De la Polynésie, qu’il a plusieurs fois photographiée depuis l’ISS, Thomas Pesquet connaissait la carte postale. « C’est magnifique, mais ça n’a pas été une surprise ». La « gentillesse des gens, l’accueil, le contact facile », ça en a été une lors de ses vacances, sur lesquelles il ne s’étend pas mais qui l’ont visiblement mené à Rangiroa, Apataki ou Toau, atoll rattaché à Fakarava et accessible uniquement en bateau. Et pourtant, difficile pour le spationaute de déconnecter complètement : « c’est un bon problème, c’est pas grave, mais prendre deux semaines de déconnexion, je peux pas, j’y arrive pas. Là ça a été vraiment compliqué jusqu’au dernier moment mais ça a fait du bien, explique le Normand. Après j’ai fait de la plongée, pour moi c’est aussi le boulot, parce qu’on s’entraine en piscine, donc tu déconnectes jamais complètement. Mais le truc bien, c’est qu’il n’y a pas de réseau là bas ! »

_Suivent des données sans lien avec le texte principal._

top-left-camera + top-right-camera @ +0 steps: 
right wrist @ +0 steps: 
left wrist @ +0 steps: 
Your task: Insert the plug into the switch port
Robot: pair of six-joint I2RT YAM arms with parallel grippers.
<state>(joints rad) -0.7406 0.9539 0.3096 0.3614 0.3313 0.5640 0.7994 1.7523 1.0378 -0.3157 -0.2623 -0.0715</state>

Retour à la très connectée réalité, donc, pour Thomas Pesquet, qui, d’interviews en exercices, continue à 44 ans d’affirmer sa volonté de rester un acteur de la conquête spatiale. Même s’il n’affiche pas d’autres ambitions que de « participer », il le sait : des places sont à prendre dans le programme ambitieux de la Nasa, mené conjointement avec l’Esa (l’agence spatiale européénne, à laquelle Thomas Pesquet est rattaché) et l’agence spatiale japonaise et canadienne. Le cap ? « Retourner vers la Lune de manière plus durable, pour établir une présence plus permanente, en utilisant les ressources in situ, comme on le fait en Antarctique, explique-t-il. Faire de la recherche scientifique, faire des découvertes qui vont bénéficier à la terre, mais aussi nous apprendre à aller vers Mars ».

La Lune comme étape avant Mars

Pour lui comme pour les responsables des programmes spatiaux, la planète rouge, c’est « le but ultime, la seule chose intéressante à notre portée ». « C’est là qu’on peut en apprendre beaucoup sur les origines de la vie et sur ce qui peut se passer. On sait que Mars a perdu son atmosphère et son eau liquide et ce sont des questions qui nous parlent en ce moment. C’est quoi l’histoire qui s’est déroulé sur Mars ? On veut répondre à ces questions là, insiste l’ingénieur. Donc le cheminement, c’est ça, c’est la Lune pour ensuite aller vers Mars. Et la bonne nouvelle, c’est qu’on y retourne : les Américains, les Japonais, les Canadiens et nous, les Européens, on s’est mis d’accord pour participer comme on le fait sur la station, de manière collégiale, chacun apportant ses spécialités, pour retourner vers la Lune ».

Le programme, de ce côté là, va s’accélérer dans les prochains mois. Le premier vol Artemis (nom de mission successeur à Apollo), inhabité, a eu lieu en fin d’année dernière, un deuxième, habité, mais sans alunissage, aura lieu d’ici l’année prochaine, pour un retour sur la Lune prévu en 2025, 53 ans après le dernier homme qui l’a foulé. Une quatrième mission, prévue en 2027, doit permettre l’installation d’une toute première station orbitale lunaire. « Les Européens devraient avoir le droit au chapitre, précise Thomas Pesquet. Sur 4 lancements, on devrait avoir 3 Européens ». En fera-t-il partie ? Difficile à dire, mais le programme a de quoi empiéter sur de futurs projets de vacances.